The results of hypothesis testing in Table 5 indicated that the overall regression model is significant and is a good fit. The low (Prob.) probability level of Z-score, at an acceptable error level for β2 suggests that with a 99% confidence level, material weakness in internal control has a significant positive effect on future stock price crash risk. Therefore, with a 95% confidence level, the model is confirmed. McFadden coefficient of determination indicated that the variables entered into regression were able to interpret 16% of variations in dependent variables.
The study investigated the material weaknesses in internal controls and their effect on future stock price crash risk in companies listed on Tehran Stock Exchange, for five years, during 2011-2016. Findings indicated that the above hypothesis is confirmed. The results also indicated that firms with higher material weaknesses in internal controls are more prone to stock price crash risk compared with those with effective internal controls.

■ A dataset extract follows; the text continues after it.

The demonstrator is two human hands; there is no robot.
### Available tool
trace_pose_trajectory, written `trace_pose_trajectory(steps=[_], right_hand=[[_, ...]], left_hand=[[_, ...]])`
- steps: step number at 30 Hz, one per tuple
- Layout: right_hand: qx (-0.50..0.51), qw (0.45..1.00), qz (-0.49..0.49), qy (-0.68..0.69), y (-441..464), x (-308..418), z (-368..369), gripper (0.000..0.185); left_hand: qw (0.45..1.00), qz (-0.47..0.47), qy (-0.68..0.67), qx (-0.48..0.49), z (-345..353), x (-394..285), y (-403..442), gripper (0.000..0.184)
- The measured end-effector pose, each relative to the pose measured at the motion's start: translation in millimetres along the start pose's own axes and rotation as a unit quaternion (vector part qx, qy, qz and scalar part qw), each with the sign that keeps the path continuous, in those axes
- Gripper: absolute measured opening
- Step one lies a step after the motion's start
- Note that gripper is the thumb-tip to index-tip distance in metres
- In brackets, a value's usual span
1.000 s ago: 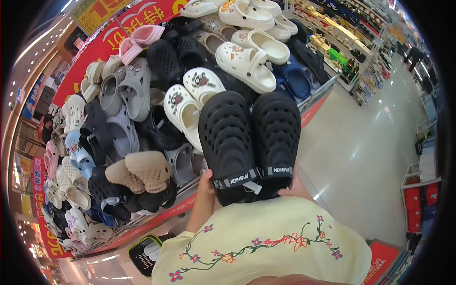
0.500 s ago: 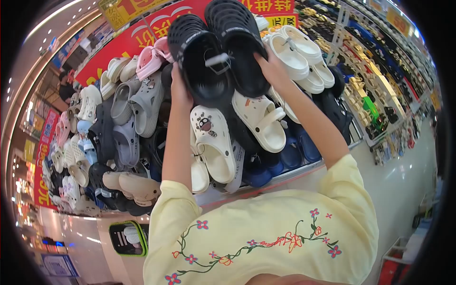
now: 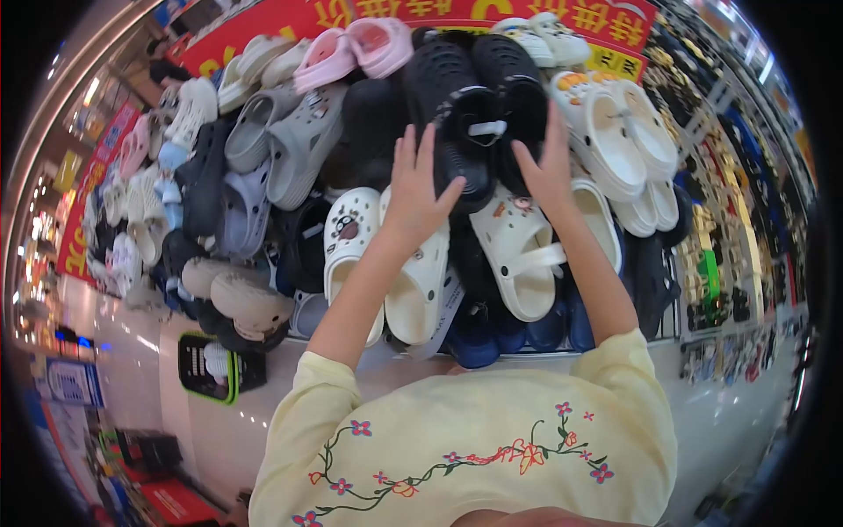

In fact, material weaknesses in internal controls contribute to hiding bad news by managers, increase the risk of error and distortion, influence the quality of information and financial reporting, prevent the firms from achieving their goals, and these all lead to future stock price crash risk.
Therefore, the need for effective internal controls in business units is evident. Internal controls, if properly designed and implemented, can contribute to the accuracy and efficiency of information systems and improvement of financial reporting quality. The findings of this study are consistent with the findings of Zhou  of the same topic.
It is recommended that managers take measures to reduce the future stock price crash risk by designing and implementing effective internal controls, and continuous control monitoring.
It is recommended that Tehran Stock Exchange assist managers in the implementation and enforcement of internal control guidelines (Approved in May 2012) by organizing curriculums and seminars on the growth and development of our capital markets. According to the Article 17 of the internal control guidelines, independent auditors are responsible for making comments on the implementation and enforcement of an effective internal control by companies in their audit reports to the General Assembly of Shareholders. Therefore, the implementation and enforcement of internal controls require compliance with relevant standard guidelines. Auditing Organization and Society of SPAs are expected to take the necessary measures to create enforceable standards.